Search term "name": please show all lines in the listing that contain it.

□ □ □ □ □ □ □

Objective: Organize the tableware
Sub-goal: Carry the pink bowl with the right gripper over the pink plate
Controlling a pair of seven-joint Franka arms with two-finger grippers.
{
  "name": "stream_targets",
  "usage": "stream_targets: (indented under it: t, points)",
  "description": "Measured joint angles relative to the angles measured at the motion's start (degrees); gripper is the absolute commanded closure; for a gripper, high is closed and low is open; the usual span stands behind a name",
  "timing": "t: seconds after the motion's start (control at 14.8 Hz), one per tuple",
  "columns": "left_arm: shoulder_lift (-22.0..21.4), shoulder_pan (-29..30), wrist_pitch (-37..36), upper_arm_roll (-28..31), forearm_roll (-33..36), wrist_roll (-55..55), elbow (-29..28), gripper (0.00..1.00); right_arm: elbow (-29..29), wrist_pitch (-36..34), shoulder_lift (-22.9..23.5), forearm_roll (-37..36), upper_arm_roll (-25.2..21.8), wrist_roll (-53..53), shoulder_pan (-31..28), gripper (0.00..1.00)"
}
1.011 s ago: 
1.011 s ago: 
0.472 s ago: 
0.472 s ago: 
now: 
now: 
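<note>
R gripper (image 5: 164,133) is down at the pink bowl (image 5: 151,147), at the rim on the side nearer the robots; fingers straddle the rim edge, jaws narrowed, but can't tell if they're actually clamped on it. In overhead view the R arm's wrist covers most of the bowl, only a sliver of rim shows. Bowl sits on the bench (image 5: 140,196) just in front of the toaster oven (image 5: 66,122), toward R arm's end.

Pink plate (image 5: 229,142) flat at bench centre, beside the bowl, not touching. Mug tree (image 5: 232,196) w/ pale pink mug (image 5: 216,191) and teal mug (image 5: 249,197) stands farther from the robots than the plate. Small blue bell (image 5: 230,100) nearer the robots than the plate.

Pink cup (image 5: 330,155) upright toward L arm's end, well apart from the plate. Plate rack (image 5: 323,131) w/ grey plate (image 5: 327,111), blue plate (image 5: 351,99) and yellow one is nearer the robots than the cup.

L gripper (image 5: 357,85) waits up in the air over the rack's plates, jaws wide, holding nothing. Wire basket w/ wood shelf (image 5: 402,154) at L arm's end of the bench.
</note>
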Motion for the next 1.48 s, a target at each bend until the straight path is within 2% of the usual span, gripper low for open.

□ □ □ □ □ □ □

§ Problem solution:
  "name": "stream_targets",
  "description": "Measured joint angles relative to the angles measured at the motion's start (degrees); gripper is the absolute commanded closure; for a gripper, high is closed and low is open; the usual span stands behind a name",

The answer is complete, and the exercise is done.